■ YOUR INSTRUCTIONS
Please report the number of lines in the entries below that contain "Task", with nothing added.

··· INFORMATION PROVIDED ···

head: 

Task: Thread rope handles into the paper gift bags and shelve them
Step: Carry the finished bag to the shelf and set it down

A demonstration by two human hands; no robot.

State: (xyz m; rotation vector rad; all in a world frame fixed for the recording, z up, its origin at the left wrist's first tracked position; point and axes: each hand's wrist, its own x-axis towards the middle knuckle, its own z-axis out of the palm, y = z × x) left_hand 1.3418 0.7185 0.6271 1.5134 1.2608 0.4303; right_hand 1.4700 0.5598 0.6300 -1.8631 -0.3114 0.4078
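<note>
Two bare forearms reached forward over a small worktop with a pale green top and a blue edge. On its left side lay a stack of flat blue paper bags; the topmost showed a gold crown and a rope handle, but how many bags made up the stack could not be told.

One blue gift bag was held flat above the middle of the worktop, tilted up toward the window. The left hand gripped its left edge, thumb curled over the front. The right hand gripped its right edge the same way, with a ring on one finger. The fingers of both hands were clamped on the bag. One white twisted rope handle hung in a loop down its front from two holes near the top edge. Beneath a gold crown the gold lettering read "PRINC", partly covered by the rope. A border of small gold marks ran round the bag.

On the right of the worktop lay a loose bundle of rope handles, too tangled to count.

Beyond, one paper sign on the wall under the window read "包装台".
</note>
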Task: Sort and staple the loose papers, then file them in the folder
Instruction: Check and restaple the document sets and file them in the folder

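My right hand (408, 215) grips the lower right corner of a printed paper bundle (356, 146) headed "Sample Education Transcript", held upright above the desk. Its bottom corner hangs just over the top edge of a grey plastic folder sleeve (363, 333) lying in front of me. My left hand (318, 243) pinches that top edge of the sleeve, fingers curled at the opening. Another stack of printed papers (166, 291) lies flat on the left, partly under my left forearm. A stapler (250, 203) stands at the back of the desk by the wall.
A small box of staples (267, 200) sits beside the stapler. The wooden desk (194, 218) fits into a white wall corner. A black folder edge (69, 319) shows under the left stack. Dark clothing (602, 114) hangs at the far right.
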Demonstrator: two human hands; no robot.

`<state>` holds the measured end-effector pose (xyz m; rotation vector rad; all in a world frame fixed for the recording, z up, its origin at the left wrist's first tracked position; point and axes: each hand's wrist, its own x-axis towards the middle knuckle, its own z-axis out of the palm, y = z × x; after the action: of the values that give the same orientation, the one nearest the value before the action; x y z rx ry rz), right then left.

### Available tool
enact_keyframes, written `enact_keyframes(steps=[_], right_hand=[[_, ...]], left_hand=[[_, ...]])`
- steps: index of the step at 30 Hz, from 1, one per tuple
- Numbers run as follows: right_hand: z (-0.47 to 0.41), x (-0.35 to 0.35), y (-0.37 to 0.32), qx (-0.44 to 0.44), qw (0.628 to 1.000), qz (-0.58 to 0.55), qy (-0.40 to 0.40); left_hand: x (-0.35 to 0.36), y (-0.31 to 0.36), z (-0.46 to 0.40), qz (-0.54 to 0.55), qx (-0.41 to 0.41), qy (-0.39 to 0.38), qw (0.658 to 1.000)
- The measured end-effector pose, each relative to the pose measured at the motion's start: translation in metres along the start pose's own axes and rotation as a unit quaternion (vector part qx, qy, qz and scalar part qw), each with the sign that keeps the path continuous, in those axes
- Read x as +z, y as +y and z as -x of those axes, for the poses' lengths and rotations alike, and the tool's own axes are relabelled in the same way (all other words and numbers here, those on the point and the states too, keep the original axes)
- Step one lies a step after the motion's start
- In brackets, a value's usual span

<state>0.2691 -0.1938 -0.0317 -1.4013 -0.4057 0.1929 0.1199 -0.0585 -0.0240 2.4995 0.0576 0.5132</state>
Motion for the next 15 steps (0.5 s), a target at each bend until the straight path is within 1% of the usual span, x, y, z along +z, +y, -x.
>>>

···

■ EXERCISE RESULT
2